*Problem requirements*. Only those lines in the data below from the line containing "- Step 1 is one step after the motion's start" through the line containing "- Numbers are", both included, should be restated word for word.

*Provided material*.
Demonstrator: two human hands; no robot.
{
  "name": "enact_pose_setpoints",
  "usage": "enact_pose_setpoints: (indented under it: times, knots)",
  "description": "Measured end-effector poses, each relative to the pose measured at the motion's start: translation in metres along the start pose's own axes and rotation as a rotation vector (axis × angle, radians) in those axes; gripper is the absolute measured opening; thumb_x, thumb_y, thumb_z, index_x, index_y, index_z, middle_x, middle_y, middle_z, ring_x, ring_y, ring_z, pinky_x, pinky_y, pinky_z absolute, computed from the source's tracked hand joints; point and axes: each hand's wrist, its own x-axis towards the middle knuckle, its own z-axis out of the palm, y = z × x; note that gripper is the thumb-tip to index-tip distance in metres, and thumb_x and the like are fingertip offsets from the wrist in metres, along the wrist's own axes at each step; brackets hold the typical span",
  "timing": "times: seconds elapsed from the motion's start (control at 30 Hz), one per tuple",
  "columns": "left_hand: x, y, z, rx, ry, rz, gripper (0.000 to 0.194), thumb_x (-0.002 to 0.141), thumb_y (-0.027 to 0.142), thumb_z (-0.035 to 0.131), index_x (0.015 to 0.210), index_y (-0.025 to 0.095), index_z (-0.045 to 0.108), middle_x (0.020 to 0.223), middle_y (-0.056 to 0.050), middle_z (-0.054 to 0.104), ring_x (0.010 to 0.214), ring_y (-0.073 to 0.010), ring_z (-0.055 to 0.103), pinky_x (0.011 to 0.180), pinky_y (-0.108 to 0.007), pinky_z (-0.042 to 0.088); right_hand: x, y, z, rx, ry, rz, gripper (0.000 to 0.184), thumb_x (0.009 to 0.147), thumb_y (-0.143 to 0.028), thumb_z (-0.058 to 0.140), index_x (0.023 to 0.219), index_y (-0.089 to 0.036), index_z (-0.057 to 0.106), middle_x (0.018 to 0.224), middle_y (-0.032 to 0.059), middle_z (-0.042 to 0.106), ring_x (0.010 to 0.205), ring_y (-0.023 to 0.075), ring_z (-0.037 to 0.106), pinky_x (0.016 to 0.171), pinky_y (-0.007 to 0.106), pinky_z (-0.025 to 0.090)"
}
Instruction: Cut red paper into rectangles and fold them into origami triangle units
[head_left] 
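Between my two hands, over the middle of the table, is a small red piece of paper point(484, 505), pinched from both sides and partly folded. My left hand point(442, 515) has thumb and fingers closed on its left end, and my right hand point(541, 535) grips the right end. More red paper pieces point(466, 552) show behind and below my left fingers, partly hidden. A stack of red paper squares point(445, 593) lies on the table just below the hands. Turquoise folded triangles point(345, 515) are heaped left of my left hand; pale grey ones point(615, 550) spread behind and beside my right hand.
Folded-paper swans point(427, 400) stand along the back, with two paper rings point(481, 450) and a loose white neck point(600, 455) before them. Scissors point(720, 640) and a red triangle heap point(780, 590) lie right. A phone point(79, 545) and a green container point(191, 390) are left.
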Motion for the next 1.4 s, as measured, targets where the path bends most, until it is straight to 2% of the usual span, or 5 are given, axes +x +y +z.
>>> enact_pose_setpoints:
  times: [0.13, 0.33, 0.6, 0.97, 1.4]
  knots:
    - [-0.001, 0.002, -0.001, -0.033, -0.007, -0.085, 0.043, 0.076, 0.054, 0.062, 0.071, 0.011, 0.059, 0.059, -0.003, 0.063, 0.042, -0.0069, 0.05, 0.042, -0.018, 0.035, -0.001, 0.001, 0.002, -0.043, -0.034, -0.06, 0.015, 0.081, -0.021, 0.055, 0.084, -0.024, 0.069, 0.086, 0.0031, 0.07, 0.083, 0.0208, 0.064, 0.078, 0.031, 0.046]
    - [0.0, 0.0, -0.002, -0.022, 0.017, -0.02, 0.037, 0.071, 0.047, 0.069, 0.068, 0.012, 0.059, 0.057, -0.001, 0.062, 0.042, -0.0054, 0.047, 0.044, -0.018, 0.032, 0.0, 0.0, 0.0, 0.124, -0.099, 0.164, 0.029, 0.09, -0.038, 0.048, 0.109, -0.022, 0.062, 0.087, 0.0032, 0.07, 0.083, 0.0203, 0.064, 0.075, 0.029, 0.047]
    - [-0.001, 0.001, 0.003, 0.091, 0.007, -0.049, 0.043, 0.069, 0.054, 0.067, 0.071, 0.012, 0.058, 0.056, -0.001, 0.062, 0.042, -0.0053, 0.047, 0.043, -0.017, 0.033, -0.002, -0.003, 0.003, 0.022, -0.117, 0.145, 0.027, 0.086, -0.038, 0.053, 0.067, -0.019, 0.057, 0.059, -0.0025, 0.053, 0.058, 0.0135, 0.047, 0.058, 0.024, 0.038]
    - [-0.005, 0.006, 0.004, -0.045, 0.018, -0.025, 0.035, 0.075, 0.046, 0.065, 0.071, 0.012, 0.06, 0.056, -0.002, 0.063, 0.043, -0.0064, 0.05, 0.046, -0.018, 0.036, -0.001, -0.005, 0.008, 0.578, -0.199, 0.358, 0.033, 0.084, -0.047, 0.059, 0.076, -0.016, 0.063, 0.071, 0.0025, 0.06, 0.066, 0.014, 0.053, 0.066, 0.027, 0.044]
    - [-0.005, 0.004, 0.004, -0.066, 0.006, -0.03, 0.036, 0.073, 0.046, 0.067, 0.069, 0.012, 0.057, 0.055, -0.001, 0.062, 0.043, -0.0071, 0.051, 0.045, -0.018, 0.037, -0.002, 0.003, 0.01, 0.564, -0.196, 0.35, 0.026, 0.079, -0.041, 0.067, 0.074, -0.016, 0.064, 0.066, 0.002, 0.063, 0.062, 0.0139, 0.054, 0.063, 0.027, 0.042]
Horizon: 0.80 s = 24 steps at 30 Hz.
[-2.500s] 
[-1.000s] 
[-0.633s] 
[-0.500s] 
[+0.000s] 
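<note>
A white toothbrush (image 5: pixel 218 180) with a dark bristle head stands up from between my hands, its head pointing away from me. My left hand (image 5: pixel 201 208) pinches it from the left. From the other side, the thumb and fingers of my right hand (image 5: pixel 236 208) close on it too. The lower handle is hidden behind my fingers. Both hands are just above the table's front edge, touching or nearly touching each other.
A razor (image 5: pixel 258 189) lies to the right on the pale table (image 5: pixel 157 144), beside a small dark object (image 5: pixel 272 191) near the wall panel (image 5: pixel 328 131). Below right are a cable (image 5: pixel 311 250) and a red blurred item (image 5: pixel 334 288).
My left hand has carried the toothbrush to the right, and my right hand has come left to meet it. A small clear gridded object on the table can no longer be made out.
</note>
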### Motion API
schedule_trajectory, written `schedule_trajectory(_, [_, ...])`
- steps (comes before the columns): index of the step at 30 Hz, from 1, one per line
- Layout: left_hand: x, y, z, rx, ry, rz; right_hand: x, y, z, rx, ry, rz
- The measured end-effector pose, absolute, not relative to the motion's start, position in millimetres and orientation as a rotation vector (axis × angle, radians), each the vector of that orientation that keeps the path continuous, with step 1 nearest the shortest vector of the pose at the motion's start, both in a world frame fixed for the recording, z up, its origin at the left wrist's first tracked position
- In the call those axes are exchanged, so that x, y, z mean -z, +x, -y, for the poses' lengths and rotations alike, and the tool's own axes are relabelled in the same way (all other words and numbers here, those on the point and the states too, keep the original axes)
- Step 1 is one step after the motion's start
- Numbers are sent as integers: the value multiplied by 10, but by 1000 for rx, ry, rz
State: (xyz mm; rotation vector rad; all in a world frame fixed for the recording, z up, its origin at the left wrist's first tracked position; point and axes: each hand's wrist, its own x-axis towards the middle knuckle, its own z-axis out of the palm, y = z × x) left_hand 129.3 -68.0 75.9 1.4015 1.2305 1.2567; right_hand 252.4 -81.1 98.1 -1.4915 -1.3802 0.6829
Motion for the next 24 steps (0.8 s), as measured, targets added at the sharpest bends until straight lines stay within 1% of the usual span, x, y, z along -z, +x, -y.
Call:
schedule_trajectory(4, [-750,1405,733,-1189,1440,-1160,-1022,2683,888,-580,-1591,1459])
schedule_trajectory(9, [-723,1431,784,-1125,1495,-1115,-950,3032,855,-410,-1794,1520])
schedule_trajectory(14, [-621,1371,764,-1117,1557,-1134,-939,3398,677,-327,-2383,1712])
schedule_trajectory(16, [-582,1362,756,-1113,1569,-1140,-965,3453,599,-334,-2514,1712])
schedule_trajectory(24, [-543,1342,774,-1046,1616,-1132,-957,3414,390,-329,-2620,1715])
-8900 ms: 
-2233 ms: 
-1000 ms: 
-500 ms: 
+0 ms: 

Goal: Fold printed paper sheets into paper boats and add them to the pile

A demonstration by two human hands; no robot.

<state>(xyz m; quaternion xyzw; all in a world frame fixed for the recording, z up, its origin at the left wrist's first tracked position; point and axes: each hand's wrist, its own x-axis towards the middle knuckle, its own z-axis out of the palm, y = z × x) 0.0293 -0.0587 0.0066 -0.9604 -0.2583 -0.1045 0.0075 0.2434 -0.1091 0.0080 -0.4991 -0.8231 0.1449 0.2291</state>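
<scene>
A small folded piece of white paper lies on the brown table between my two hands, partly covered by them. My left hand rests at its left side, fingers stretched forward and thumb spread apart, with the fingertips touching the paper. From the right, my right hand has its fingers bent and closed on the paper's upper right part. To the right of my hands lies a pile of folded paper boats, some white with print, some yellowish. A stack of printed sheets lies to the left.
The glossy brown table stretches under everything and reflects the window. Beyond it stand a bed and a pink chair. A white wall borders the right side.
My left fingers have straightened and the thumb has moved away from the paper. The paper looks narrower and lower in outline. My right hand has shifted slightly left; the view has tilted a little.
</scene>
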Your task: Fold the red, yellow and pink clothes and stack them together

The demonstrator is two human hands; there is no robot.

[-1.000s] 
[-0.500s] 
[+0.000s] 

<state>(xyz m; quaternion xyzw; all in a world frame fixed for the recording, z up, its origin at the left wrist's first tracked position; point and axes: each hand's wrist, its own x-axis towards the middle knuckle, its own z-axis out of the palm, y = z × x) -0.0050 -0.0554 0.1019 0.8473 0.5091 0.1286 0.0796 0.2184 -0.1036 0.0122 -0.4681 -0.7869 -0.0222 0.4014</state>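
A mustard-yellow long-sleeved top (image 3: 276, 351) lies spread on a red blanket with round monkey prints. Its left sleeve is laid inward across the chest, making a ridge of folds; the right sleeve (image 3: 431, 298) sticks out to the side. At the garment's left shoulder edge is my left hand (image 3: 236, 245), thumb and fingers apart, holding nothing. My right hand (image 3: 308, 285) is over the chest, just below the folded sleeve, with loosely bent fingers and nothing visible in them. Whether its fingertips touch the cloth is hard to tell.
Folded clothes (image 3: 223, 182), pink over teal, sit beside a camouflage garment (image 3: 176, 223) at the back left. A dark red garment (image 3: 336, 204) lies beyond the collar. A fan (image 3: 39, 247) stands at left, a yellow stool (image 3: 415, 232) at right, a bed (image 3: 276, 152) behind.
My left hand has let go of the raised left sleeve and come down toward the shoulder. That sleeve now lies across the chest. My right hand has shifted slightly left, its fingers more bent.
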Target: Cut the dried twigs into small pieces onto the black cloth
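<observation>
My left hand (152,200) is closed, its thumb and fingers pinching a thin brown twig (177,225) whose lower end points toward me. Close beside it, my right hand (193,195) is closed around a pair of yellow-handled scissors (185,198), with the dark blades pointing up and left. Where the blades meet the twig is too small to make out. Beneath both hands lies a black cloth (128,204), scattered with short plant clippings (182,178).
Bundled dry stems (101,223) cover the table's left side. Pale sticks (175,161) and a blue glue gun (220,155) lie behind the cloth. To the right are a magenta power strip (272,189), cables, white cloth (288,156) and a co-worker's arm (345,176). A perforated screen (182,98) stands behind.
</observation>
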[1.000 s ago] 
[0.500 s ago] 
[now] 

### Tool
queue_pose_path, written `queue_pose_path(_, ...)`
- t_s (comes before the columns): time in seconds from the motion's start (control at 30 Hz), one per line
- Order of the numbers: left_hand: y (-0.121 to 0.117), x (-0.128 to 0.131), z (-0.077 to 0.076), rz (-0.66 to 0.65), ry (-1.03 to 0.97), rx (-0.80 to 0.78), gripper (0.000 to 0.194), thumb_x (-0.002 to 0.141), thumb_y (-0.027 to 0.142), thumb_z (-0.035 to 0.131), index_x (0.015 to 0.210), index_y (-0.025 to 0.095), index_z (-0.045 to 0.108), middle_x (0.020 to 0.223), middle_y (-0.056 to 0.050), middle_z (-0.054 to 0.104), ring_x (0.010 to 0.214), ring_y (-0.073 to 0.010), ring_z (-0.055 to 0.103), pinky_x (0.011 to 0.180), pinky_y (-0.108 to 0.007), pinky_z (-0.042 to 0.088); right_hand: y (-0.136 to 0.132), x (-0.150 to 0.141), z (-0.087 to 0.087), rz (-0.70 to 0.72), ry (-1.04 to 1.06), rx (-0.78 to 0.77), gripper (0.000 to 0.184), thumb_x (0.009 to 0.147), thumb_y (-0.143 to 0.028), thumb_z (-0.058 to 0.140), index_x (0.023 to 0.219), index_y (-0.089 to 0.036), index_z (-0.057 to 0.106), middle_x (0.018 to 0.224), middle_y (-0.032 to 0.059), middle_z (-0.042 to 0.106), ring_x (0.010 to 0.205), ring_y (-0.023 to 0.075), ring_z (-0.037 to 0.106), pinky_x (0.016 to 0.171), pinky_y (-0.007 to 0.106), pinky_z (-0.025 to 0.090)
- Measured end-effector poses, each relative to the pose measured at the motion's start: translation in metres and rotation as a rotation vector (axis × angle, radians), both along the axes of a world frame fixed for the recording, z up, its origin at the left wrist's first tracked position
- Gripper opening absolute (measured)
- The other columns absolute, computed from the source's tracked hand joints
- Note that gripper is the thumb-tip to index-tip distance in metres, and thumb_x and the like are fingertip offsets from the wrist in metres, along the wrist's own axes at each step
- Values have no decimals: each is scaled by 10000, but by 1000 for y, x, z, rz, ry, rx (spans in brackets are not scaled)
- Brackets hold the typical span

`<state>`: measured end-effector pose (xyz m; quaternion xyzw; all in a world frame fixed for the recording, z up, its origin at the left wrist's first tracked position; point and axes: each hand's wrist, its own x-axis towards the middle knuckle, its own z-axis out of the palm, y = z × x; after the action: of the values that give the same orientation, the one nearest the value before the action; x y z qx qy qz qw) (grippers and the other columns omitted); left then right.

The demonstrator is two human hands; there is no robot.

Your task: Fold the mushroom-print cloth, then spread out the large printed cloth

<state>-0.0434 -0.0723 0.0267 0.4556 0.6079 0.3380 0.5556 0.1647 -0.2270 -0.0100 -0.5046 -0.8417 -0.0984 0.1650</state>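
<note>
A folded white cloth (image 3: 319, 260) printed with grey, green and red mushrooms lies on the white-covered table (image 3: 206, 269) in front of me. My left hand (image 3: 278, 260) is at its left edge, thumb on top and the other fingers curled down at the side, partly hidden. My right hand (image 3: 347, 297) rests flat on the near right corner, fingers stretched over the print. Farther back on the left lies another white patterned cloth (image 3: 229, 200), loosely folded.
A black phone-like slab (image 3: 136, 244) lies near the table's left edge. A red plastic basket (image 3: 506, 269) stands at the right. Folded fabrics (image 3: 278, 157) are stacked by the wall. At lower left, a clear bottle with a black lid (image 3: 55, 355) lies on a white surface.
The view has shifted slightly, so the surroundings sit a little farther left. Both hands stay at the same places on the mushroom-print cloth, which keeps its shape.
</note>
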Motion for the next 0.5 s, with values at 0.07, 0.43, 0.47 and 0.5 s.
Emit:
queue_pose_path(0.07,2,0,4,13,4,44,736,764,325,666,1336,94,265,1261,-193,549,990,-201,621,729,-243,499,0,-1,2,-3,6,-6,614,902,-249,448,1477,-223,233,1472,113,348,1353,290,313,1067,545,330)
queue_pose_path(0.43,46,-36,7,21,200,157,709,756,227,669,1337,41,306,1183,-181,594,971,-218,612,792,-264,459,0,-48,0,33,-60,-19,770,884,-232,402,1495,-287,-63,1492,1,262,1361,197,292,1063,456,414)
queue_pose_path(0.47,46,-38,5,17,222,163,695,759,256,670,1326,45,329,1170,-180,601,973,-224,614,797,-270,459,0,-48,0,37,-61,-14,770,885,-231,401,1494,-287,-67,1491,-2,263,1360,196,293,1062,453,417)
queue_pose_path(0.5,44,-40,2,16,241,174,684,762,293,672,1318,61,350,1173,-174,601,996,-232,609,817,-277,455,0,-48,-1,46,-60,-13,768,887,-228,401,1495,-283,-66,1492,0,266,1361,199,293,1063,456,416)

*Reply to the task*.
- Step 1 is one step after the motion's start
- Numbers are sent as integers: the value multiplied by 10, but by 1000 for rx, ry, rz

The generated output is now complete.